Louis Maurin, director of the Observatoire des inégalités, a social watchdog organization, said Michelin’s promise of a living wage had shed moral light on one of capitalism’s thorniest issues.
“All companies should ask themselves this question,” he said. “Those who own capital say that work creates wealth. But the workers who create that value are usually the lowest paid.”
In France, where half of workers earn less than 2,100 euros a month after taxes, a worker is considered middle class with a monthly salary of 1,500 to 2,800 euros, according to Observatory data; Workers are considered “rich” if they earn more than 3,900 euros per month.
Some French lawmakers are trying to limit executive pay to 20 times the earnings of a company’s lowest-paid employee. French automaker Stellantis sparked widespread outrage when it announced last month that its CEO Carlos Tavares’ salary in 2023 could reach €36.5 million, 365 times the average compensation of Stellantis employees.
Menegaux asked that his salary for 2023 be capped at €1.1 million; With performance shares, his total remuneration reached 3.8 million euros.
Unions said the living wage measure fell short of what Michelin could afford to do. The company reported record operating income, its main profit metric, of €3.57 billion in 2023 and a profit margin of 12.6 percent. Michelin spent 500 million euros on share buybacks last year.
“It’s good publicity that hides other things,” Nicolas Robert, a representative of the Union syndicale Solidaires, one of France’s largest labor organizations, said of Michelin’s wage commitment.
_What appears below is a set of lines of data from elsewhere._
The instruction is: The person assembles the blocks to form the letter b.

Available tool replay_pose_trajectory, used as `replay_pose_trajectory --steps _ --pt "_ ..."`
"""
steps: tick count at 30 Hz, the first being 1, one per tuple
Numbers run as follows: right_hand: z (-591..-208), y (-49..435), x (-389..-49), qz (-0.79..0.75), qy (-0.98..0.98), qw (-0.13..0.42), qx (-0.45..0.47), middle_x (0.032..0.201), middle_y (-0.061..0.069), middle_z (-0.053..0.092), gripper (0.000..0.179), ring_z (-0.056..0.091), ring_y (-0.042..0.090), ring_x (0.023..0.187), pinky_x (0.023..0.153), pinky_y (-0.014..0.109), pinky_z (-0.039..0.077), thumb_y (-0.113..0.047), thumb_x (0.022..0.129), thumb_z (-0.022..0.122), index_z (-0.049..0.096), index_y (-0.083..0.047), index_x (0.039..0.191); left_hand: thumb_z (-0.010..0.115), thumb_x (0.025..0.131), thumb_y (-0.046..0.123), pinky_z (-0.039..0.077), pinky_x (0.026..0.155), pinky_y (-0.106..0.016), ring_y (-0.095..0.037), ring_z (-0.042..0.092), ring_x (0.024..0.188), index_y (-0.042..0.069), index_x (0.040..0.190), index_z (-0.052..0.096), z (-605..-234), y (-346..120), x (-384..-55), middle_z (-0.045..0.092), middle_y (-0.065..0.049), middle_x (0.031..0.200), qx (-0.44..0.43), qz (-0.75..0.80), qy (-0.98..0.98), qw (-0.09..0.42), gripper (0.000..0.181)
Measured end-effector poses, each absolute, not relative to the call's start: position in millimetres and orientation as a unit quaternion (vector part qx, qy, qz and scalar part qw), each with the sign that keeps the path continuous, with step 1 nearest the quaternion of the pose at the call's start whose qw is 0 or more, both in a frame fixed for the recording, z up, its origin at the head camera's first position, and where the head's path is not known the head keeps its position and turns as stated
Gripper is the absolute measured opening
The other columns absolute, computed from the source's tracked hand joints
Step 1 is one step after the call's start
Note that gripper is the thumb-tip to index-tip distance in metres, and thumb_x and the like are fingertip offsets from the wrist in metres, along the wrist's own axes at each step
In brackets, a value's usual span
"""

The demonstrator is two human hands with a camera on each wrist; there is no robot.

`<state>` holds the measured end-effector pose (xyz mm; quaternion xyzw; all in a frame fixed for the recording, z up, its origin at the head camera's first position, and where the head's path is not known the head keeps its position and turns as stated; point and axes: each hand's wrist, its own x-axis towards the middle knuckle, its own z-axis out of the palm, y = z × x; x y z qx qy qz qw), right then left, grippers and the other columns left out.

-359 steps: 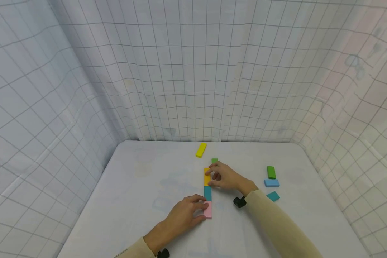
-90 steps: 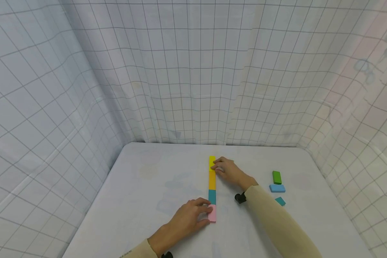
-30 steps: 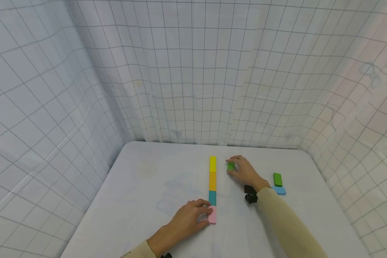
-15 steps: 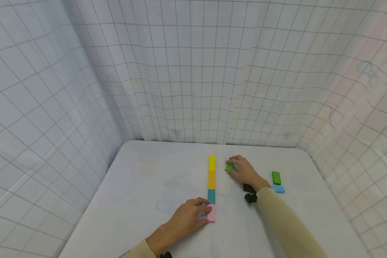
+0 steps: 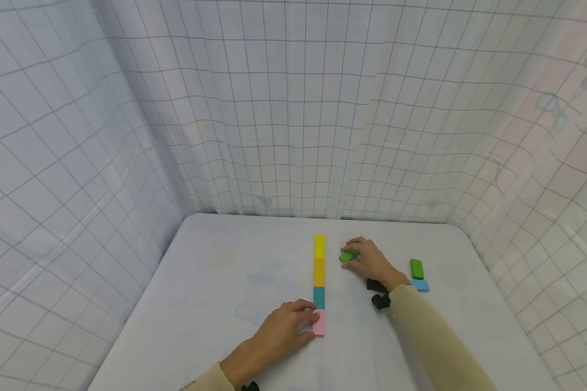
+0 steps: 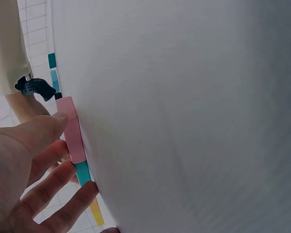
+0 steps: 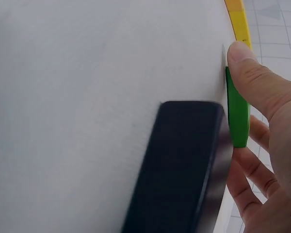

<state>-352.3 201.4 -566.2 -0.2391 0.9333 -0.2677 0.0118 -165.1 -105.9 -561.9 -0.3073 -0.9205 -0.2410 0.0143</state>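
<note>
Green block (image 5: 348,255), pinched in my right hand (image 5: 370,262): the thumb lies along one side, as the right wrist view shows plainly, and the bent fingers are on the other. It sits a little to the right of the far end of a row of blocks, apart from it and turned at an angle to it; I cannot tell whether it touches the table (image 5: 225,277). Beneath my right wrist lies a black block (image 5: 375,285), next to the small black camera (image 5: 380,301) strapped there. My left hand (image 5: 280,328) is at the near end of the row, its fingers spread, touching the pink block (image 5: 320,328) from the left. Beyond the pink come a teal block (image 5: 319,298), an orange block (image 5: 319,272) and a yellow block (image 5: 319,247), all flat, end to end, in one straight line leading away from me. Farther right, a second green block (image 5: 417,269) lies just beside a light blue block (image 5: 420,285), which my beige sleeve (image 5: 435,336) partly hides. Another teal block (image 6: 52,60) shows near the light blue one in the left wrist view. White gridded cloth (image 5: 293,108) hangs behind the table and on both sides.
</note>
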Motion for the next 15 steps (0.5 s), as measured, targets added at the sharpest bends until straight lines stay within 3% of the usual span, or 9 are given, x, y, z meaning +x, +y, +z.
replay_pose_trajectory --steps 7,15 --pt "-564.7 203.0 -349.3 -0.27 0.932 0.026 -0.242 0.152 0.021 0.071 0.042 0.067 0.045 0.142 0.127 0.066 0.053 -0.023 0.103 0.091 0.082 -0.008 0.142 0.094 0.101 0.023 0.069 0.108 -0.054 -0.029 0.08 0.129 0.014 0.138 0.087 -561.3 -106.3 -165.2 0.079 -0.005 0.147 -0.312 -0.245 -0.918 0.015 0.038" --pt "-565.0 203.6 -346.6 -0.28 0.932 0.042 -0.227 0.148 0.017 0.073 0.039 0.071 0.037 0.134 0.121 0.06 0.059 -0.017 0.106 0.087 0.081 -0.01 0.144 0.093 0.102 0.024 0.069 0.108 -0.048 -0.027 0.079 0.128 0.016 0.139 0.087 -561.6 -106.6 -165.6 0.079 -0.003 0.147 -0.31 -0.238 -0.921 0.009 0.038"
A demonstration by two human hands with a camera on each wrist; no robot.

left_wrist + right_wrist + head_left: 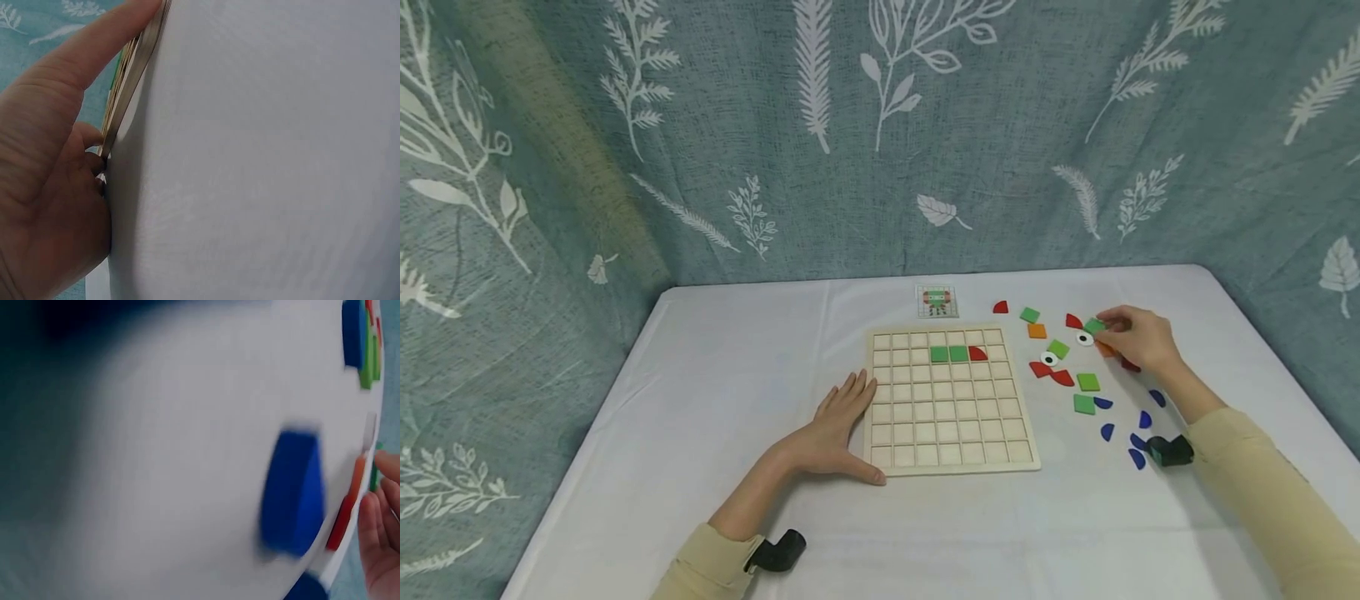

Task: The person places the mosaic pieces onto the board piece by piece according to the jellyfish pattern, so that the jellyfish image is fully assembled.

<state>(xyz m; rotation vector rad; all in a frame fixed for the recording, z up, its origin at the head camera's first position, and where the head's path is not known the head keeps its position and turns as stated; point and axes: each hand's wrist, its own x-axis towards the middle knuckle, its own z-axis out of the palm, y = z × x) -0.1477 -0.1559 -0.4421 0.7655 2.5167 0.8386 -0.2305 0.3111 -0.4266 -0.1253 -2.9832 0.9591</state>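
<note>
A pale wooden grid board [955, 471] lies on the white table. Two green squares [949, 354] and a red quarter-round piece [977, 353] sit side by side in its second row. My left hand [831, 433] rests spread along the board's left side, fingertips at the edge and thumb by the near corner. In the left wrist view the thumb lies along the board's edge [128, 94]. Among the loose pieces on the right, my right hand [1138, 337] pinches a green square tile [1093, 326] between thumb and fingers. Orange and red pieces lie partly hidden beneath that hand.
A small picture card [937, 302] lies behind the board. Several loose pieces are scattered to the right: an orange square [1037, 331], white eye discs [1048, 359], red quarter-rounds [1062, 378], green squares [1087, 382] and blue half-rounds [1107, 432]. A patterned curtain [850, 208] hangs behind the table.
</note>
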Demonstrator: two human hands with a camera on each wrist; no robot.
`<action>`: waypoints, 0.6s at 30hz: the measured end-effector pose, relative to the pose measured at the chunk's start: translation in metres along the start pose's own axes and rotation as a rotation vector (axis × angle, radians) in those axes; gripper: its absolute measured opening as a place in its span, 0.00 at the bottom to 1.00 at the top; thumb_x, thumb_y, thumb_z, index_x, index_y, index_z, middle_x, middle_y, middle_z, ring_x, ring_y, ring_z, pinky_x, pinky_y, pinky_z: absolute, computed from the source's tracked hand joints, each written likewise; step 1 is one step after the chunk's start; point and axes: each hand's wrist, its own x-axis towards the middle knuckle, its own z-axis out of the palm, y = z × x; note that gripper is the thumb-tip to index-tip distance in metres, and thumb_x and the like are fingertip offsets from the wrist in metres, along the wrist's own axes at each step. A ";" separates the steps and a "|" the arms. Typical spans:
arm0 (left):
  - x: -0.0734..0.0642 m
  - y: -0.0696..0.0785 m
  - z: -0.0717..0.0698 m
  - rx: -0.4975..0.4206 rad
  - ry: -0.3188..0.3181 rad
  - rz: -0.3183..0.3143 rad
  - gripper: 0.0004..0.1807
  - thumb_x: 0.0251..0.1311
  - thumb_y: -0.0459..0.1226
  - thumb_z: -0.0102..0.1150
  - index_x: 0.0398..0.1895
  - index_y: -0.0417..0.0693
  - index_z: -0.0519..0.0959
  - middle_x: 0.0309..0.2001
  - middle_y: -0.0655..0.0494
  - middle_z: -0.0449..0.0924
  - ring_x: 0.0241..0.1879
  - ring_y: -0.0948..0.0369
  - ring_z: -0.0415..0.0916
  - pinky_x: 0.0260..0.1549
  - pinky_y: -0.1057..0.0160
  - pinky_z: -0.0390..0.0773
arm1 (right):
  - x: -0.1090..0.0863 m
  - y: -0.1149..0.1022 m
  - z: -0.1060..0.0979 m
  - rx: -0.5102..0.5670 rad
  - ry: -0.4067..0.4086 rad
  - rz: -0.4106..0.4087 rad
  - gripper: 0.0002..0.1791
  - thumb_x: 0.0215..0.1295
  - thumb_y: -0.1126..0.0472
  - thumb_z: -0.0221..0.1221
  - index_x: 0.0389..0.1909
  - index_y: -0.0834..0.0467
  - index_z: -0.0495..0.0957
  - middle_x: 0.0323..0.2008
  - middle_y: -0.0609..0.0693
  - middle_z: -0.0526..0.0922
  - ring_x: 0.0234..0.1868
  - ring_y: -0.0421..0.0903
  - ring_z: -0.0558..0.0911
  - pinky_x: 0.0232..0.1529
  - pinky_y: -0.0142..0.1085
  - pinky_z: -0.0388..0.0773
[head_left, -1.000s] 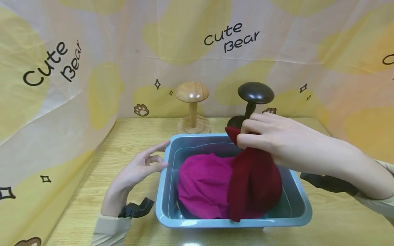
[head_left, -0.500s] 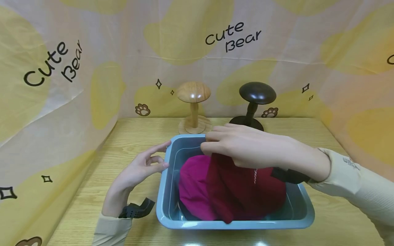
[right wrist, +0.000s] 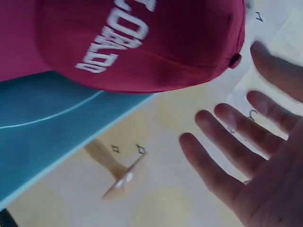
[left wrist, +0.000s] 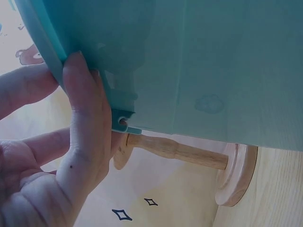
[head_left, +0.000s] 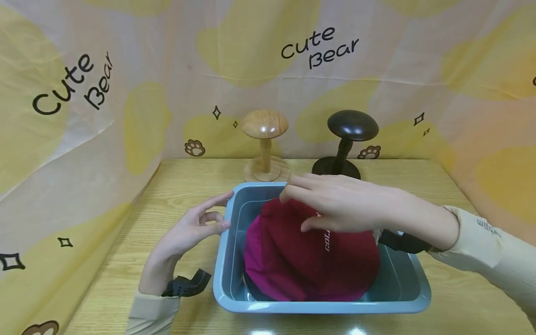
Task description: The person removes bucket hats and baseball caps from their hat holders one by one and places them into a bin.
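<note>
A blue plastic basin (head_left: 322, 307) stands on the table in the head view. My left hand (head_left: 190, 232) grips its left rim between thumb and fingers; the left wrist view shows those fingers (left wrist: 85, 109) against the basin wall. Inside the basin, a dark red cap (head_left: 289, 256) with white lettering and a top button lies over a magenta cloth item (head_left: 252, 251), mostly covered, its kind unclear. My right hand (head_left: 339, 202) hovers above the cap, fingers spread. The right wrist view shows a gap between the fingers (right wrist: 203, 161) and the cap.
Behind the basin stand a light wooden mushroom-shaped hat stand (head_left: 265, 124) and a dark one (head_left: 353, 125). A printed cloth (head_left: 234, 56) hangs at the back and sides of the wooden table (head_left: 188, 181).
My right hand moved left with the red cap and let go of it. The cap now covers most of the magenta item. My left hand stays on the rim.
</note>
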 end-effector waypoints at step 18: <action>0.000 0.001 0.000 0.000 -0.003 0.006 0.35 0.63 0.35 0.58 0.73 0.52 0.59 0.65 0.43 0.59 0.37 0.65 0.79 0.45 0.63 0.77 | -0.003 -0.001 0.028 0.106 -0.282 0.097 0.52 0.51 0.44 0.70 0.73 0.33 0.49 0.75 0.48 0.53 0.64 0.49 0.68 0.52 0.42 0.77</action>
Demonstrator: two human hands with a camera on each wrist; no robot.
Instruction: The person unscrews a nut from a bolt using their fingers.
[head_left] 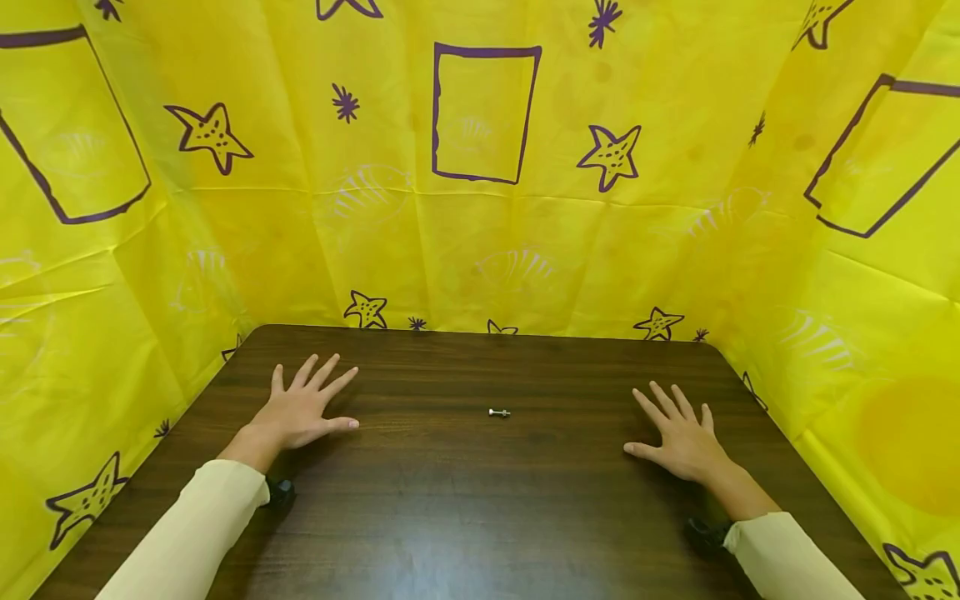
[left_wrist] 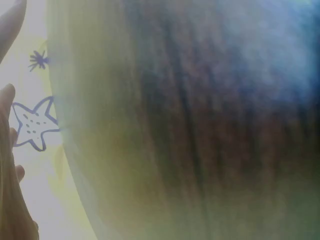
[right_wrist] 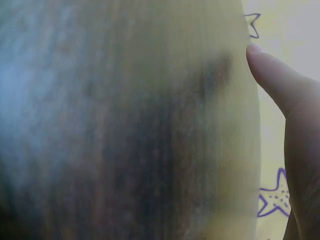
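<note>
A small silver bolt with a nut lies on its side near the middle of the dark wooden table. To its left is my left hand, palm down with the fingers spread, holding nothing. My right hand is spread in the same way to the right of the bolt, apart from it. In the left wrist view, part of the left hand shows along the left edge. The right thumb appears at the right side of the right wrist view. Neither wrist view shows the bolt.
Yellow cloth printed with purple starfish and pale fish hangs behind the table and along both sides. A dark wrist device sits at the left cuff, and another dark device at the right cuff. The tabletop reflects light in front.
</note>
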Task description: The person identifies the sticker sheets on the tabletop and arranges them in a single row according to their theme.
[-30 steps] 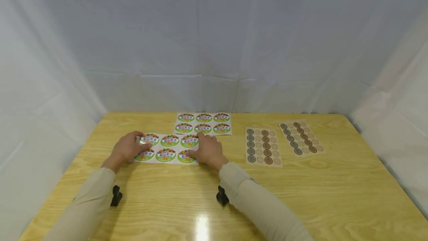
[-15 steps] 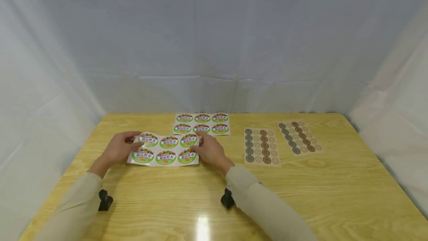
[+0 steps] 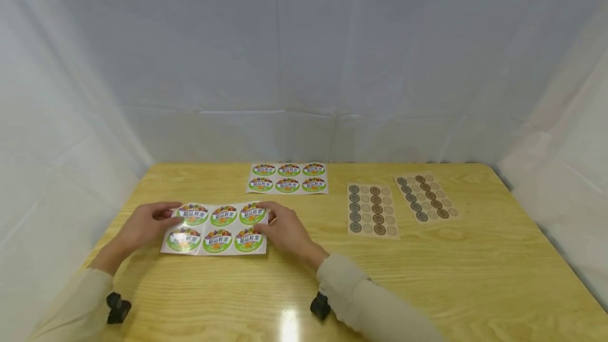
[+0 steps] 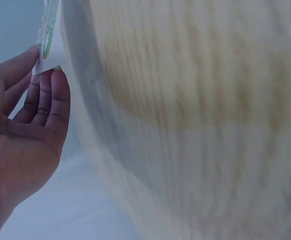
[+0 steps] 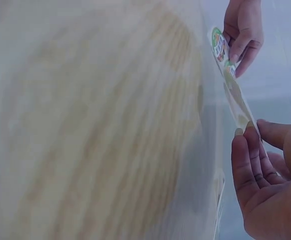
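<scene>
Between my two hands a sticker sheet [image 3: 199, 232] with rows of oval fruit labels is held up off the wooden table. My left hand [image 3: 144, 226] pinches its left edge, thumb on the printed face and fingers behind, as the left wrist view also shows at the sheet's corner [image 4: 46, 62]. The right edge is pinched by my right hand [image 3: 287, 231]; in the right wrist view the thumb and fingertips [image 5: 249, 126] meet on the sheet. A second sheet of the same fruit stickers [image 3: 287, 178] lies flat near the table's back edge.
To the right lie two beige sheets of small round stickers, an upright one [image 3: 372, 210] and a slanted one [image 3: 425, 198]. White cloth [image 3: 304, 67] hangs behind and at both sides of the wooden table [image 3: 451, 273].
Both hands have lifted the fruit sticker sheet off the table and drawn it toward me and to the left, away from the second sheet. The other sheets lie still.
</scene>
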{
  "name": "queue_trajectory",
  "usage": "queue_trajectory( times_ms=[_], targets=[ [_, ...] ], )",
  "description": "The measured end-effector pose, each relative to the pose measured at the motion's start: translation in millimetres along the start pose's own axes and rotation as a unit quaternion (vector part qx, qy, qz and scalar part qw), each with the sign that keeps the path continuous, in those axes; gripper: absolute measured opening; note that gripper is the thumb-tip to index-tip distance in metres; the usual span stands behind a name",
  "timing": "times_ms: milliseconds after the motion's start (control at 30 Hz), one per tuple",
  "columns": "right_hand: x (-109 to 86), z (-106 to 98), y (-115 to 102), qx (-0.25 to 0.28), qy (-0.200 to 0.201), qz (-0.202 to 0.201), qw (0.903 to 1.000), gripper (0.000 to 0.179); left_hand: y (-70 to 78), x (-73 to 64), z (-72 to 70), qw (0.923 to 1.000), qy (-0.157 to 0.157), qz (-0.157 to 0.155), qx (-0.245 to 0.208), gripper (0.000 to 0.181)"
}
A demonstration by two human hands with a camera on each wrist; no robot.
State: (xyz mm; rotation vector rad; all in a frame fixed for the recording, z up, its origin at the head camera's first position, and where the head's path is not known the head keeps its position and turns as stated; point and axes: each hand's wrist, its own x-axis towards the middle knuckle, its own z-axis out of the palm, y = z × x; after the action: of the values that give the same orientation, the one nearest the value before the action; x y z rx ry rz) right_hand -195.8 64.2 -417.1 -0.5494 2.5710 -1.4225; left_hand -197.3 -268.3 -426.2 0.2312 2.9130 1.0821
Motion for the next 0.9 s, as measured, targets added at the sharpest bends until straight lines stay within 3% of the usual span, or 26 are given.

He said Clermont Ferrand factory workers who received living wage increases earned around 1,700 euros a month after taxes, insufficient to support a family of four without social supplements.
“After paying for housing, food, energy and transportation, there’s not much left,” Robert said. “What they call a decent wage is far from reality: we have many workers who have been in survival mode since inflation soared.”
Menegaux said the question of whether a company should accept lower margins or reduce share buybacks to devote more of its wealth to worker wages was a critical debate.
“I firmly believe that what distinguishes a good company from a struggling company is the level of social cohesion it achieves,” he said. “Personally, I think that globally capitalism has gone too far. I believe in capitalism, but I believe that when a salary is not enough for a person to project themselves into the future, it is a problem.”